While the improved handling of the retry-after header that got introduced in 3.6.0 via #1713 is an important improvement, it sadly introduced two regressions in the behaviour when handling 429 responses.

  1. While the retry-after value is finally evaluated and not just printed, it is sadly used as an upper bound for the backoff time. Thus, we are almost guaranteed to run into a second 429 response when handling the first one.
  2. The code assumes requests that have a retry-after value of 0 must not be retried. However, Jira seems to frequently provide a retry-after value of 0 on 429 responses.

With the previous plain backoff you had a good chance of backing off enough to happen to evade the rate limiting as long as you weren't running parallel requests. With the new behaviour we are a lot more aggressive and even with a single client easily run into the case of not even retrying.

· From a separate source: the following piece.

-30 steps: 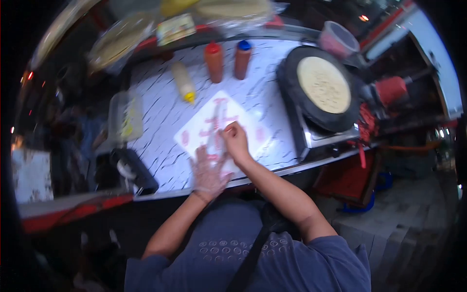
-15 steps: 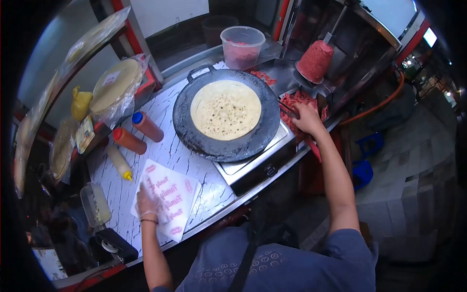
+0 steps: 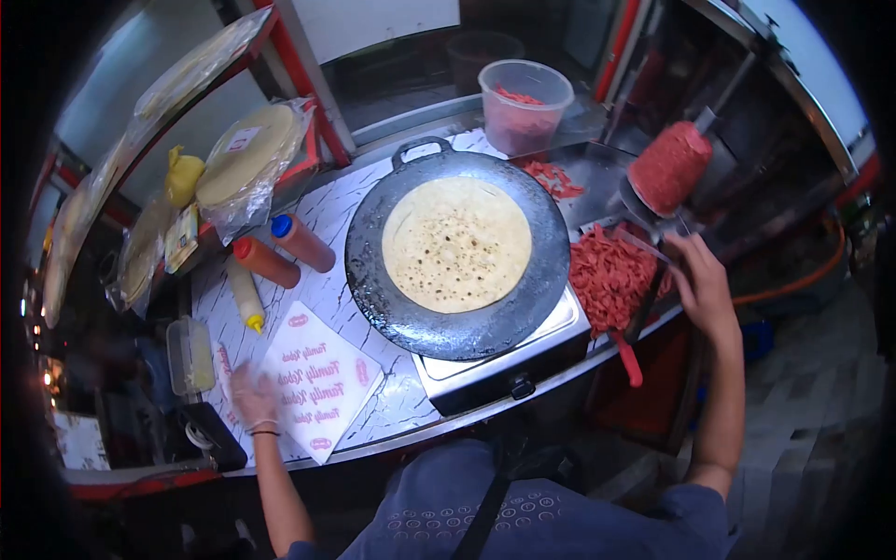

Is there an existing issue for this?

  • [X] I have searched the existing issues

Jira Instance type

Jira Server or Data Center (Self-hosted)

Jira instance version

9.12.2

jira-python version

3.6.0

Python Interpreter version

3.12

Which operating systems have you used?

  • [X] Linux
  • [X] macOS
  • [ ] Windows

Reproduction steps

# 1. Given a Jira client instance
jira: JIRA
# 2. Running a random cheap operation often enough
for _ in range(100):
    jira.issue('SOME-1')

Stack trace

E           jira.exceptions.JIRAError: JiraError HTTP 429 url: https://jira.example.org/rest/api/2/search?jql=issuekey+in+%28SOME-1&startAt=0&validateQuery=True&fields=issuetype&fields=resolution&fields=status&maxResults=100
E           	text: Rate limit exceeded.
E
E           	response headers = {'Content-Type': 'application/json;charset=UTF-8', …}
E           	response text = {"message":"Rate limit exceeded."}

Expected behaviour

I'd expect the value of the retry-after header to be interpreted as a lower bound for the backup. I.e., doing something along the following:

delay = suggested_delay + self.max_retry_delay * random.random()

Furthermore, we should also retry requests that have a suggested_delay of 0. If that would indicate an error for 503 requests, we might need to make the decision depend on the return code, too.